Il est incontestable que les électrices et les électeurs de gauche sont attachés à une union des forces politiques qui s’opposent au conservatisme, au libéralisme économique qui caractérise le capitalisme. Ils l’ont manifesté lors de la dernière élection présidentielle et cela dès le premier tour, plaçant le plus radical des candidats de gauche largement en tête. Ils ont confirmé leur intérêt pour ce rassemblement en votant très nombreux pour les candidates et candidats « labélisés » NUPES aux élections législatives qui ont suivi.

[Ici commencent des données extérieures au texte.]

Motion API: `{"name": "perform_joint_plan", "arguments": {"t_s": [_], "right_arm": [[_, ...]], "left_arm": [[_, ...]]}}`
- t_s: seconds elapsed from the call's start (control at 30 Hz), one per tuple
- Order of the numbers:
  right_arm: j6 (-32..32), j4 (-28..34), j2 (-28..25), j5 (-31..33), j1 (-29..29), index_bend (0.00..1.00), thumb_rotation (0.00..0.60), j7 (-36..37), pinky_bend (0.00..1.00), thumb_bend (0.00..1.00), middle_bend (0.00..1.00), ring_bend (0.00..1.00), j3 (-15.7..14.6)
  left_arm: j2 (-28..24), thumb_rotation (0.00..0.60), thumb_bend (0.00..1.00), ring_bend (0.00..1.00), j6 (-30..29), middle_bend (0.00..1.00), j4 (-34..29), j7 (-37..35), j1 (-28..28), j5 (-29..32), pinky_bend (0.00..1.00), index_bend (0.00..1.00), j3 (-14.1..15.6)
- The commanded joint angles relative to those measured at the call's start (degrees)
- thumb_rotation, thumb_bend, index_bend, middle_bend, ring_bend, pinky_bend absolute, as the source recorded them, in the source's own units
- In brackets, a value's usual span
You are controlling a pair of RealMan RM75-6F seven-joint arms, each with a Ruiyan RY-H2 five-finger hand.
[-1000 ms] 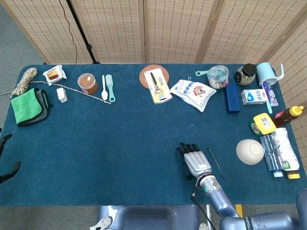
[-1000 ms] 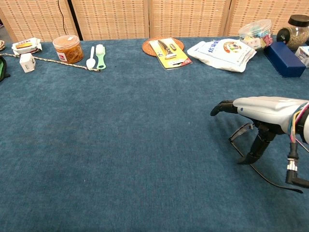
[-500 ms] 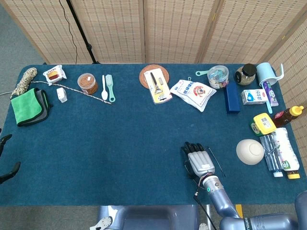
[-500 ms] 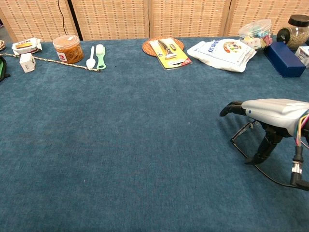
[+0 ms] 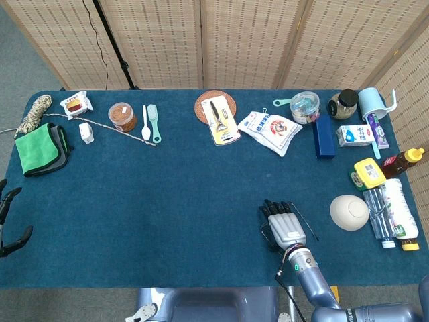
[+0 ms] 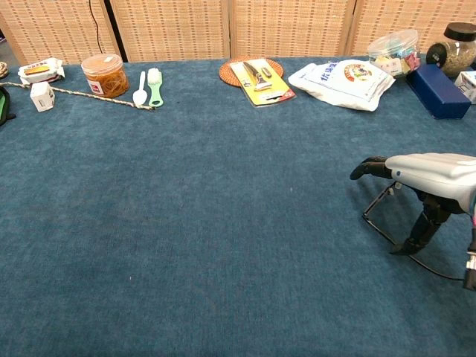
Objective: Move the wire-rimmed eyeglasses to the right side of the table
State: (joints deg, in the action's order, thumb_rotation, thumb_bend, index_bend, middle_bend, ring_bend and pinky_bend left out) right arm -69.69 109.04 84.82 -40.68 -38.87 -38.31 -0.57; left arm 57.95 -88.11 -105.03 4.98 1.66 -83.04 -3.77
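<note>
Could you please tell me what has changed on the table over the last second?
The right hand has slid toward the table's right side, carrying the wire-rimmed eyeglasses with it, the frame still under its palm. It is now closer to the white bowl. The left hand shifted only slightly at the table's edge. The other items stayed put.
</note>
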Motion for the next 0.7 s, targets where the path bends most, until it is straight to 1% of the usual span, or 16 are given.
{"name": "perform_joint_plan", "arguments": {"t_s": [0.03, 0.23, 0.4, 0.7], "right_arm": [[0.19, -0.56, 0.37, 0.35, 0.06, 0.1, 0.6, -0.41, 0.0, 0.2, 0.0, 0.0, 0.26], [-0.99, -1.95, 0.73, 0.54, 0.42, 0.12, 0.6, -1.99, 0.0, 0.2, 0.0, 0.0, 0.5], [-1.96, -2.07, 0.82, 0.1, 0.89, 0.19, 0.6, -3.12, 0.0, 0.2, 0.0, 0.0, 0.38], [-3.43, -2.78, 1.31, 0.22, 1.65, 0.26, 0.6, -5.39, 0.0, 0.2, 0.0, 0.0, 0.46]], "left_arm": [[0.1, 0.6, 0.29, 0.03, 0.06, 0.0, 0.1, 0.0, 0.11, 0.09, 0.02, 0.15, -0.11], [0.2, 0.6, 0.29, 0.03, 0.1, 0.0, 0.53, -0.18, 0.16, 0.48, 0.02, 0.15, -0.25], [0.5, 0.6, 0.29, 0.03, 0.32, 0.0, 0.63, -0.34, 0.33, 0.36, 0.02, 0.15, -0.19], [0.54, 0.6, 0.29, 0.03, 0.13, 0.0, 0.76, -0.33, 0.5, 0.29, 0.02, 0.15, -0.41]]}}
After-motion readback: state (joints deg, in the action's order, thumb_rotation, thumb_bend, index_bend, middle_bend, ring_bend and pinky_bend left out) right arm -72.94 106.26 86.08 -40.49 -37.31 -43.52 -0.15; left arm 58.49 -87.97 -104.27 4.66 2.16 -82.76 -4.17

Cependant, sans minimiser l’intérêt d’une union, à gauche, il importe, en référence à l’Histoire de la Gauche française de bien déterminer les conditions de cette union.
Lorsqu’en 1905, les Socialistes se sont rassemblés dans un même parti, la S.F.I.O., le débat s’est engagé entre les leaders d’alors, notamment Jean JAURES et Jules GUESDE, pour arrêter une position en regard de l’action gouvernementale.
En 1920, Socialistes et Communistes se sont séparés parce qu’une minorité conduite par Léon BLUM n’a pas accepté les 21 conditions imposées par le Parti Communiste soviétique. Cela concernait entre autres le fonctionnement démocratique et du pays et du parti.
Sans dérouler toute l’histoire de la Gauche durant plus d’un siècle, retenons la signature d’un programme commun de gouvernement, en 1972, qui engageait les signataires, Socialistes, Communistes, Radicaux de gauche pour mettre en œuvre une politique de transformation de la société. La conséquence en fut le succès de 1981 et les alternances qui ont suivi. On a pu observer au fil des ans que la Gauche gagne les élections et gouverne lorsque le Parti Socialiste en est le fédérateur.
Aujourd’hui, la NUPES n’a pas proposé un programme de gouvernement. Des divergences subsistent, en particulier avec les Insoumis. Elles ne sont pas insurmontables. Encore faut-il en débattre en toute transparence et, s’il le faut, s’en remettre à la décision des citoyens dans les élections à venir.
Dans les rangs du PS, certains font peu de cas des divergences et ne voient que l’intérêt, à court terme de l’accord électoral conclu en mai dernier. C’est dire l’importance d’un débat entre socialistes pour confirmer les orientations qui ont été celles du PS depuis toujours. Ce sera l’enjeu du prochain congrès. Lorsque ce sera fait, une liste exhaustive des questions pour lesquelles il importera de vérifier que les positions sont partagées devra être établie. Dans les discussions à mener, toutes les composantes de la NUPES devront être à égalité de droits et de devoirs. C’est la condition des succès futurs.
A l’interne, il importera d’éviter une « querelle entre les anciens et les modernes ». Nous ne sommes pas à la fin du XVIIème siècle quand une polémique a agité le monde littéraire et artistique. Les avis et analyses des anciens Premiers Ministres, Lionel JOSPIN, Jean-Marc AYRAULT, Bernard CAZENEUVE, de François HOLLANDE malgré tous les reproches injustes qui lui sont faits doivent éclairer les choix à arrêter.
Une refondation s’impose. Le passé éclaire l’avenir, c’est bien connu. Le renier peut nous entraîner dans des impasses. Evitons de nous y enfermer.